> _Task to carry out_:
Begin at the line with "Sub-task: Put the" and output every line through the end of the records, exactly as given. Omit pictures.

Records contained in a dataset:
>>>

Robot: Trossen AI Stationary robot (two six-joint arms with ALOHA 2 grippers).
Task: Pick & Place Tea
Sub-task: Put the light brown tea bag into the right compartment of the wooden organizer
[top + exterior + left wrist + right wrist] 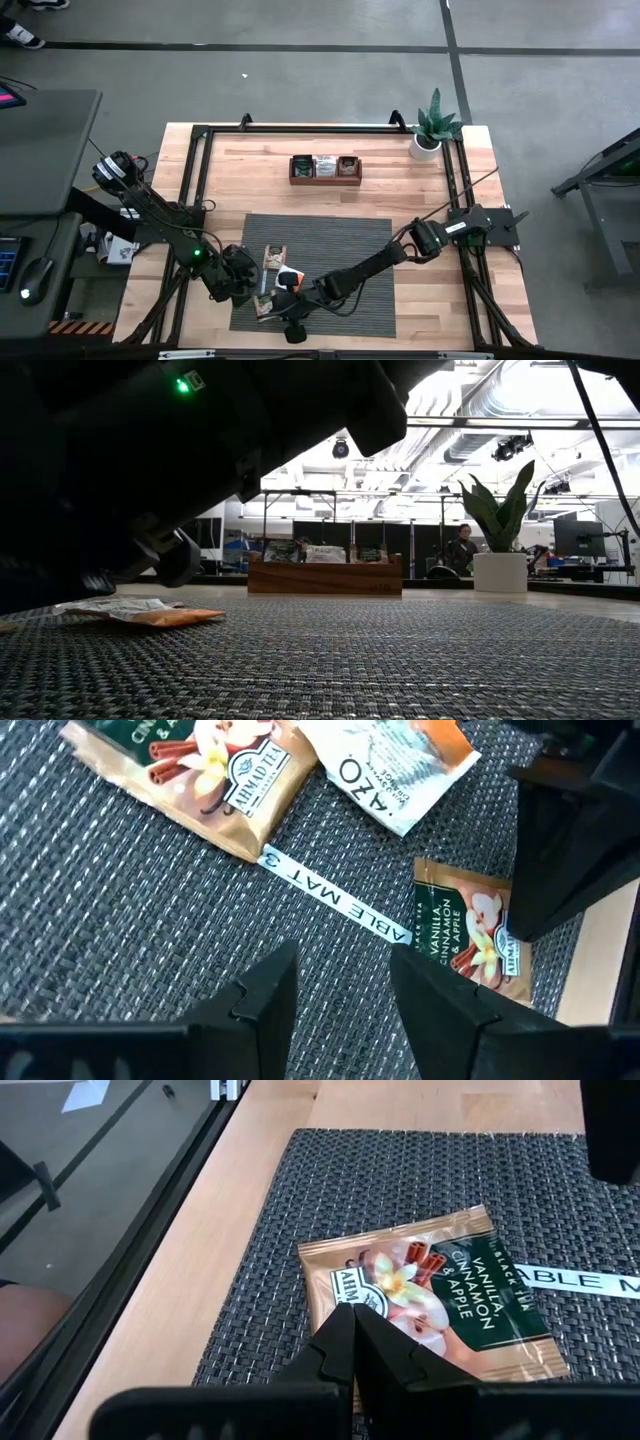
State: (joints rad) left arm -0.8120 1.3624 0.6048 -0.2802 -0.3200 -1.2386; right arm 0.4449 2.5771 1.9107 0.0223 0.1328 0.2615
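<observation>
I see my left gripper (340,990) spread wide over the mat (120,920) — tea sachets (470,925) just ahead. My right gripper (355,1342), pressed together, sits against another sachet (440,1295).

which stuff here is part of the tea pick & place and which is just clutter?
Job:
tan sachets
white-orange sachet
wooden tray holding more tea
left gripper, open
right gripper, shut over a tan sachet

Lying about:
label strip
mat
plant
</observation>
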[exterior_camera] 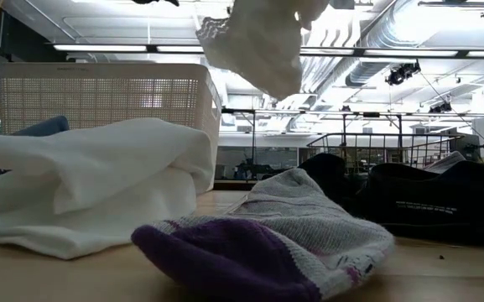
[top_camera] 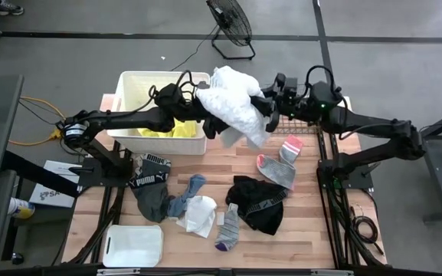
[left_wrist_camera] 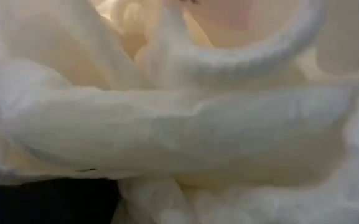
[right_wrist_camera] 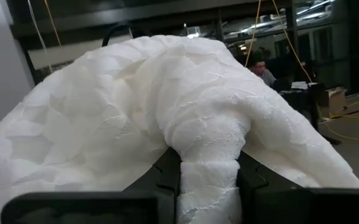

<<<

> _Answer to this problem_:
Sub-task: Put the light brown tea bag into the right compartment of the wooden organizer
[top + exterior + left wrist + right wrist] 
State: (joints rad) left arm -0.8120 1.3624 0.6048 -0.2802 -0.3200 -1.2386; right arm 0.4449 2.5771 1.9107 0.0223 0.1328 0.2615
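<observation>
I see my left gripper (340,990) spread wide over the mat (120,920) — tea sachets (470,925) just ahead. My right gripper (355,1342), pressed together, sits against another sachet (440,1295).

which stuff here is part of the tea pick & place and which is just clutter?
Job:
tan sachets
white-orange sachet
wooden tray holding more tea
left gripper, open
right gripper, shut over a tan sachet

Lying about:
label strip
mat
plant
</observation>
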[exterior_camera] 
[top_camera] 
[left_wrist_camera] 
[right_wrist_camera] 

The requested output has been produced.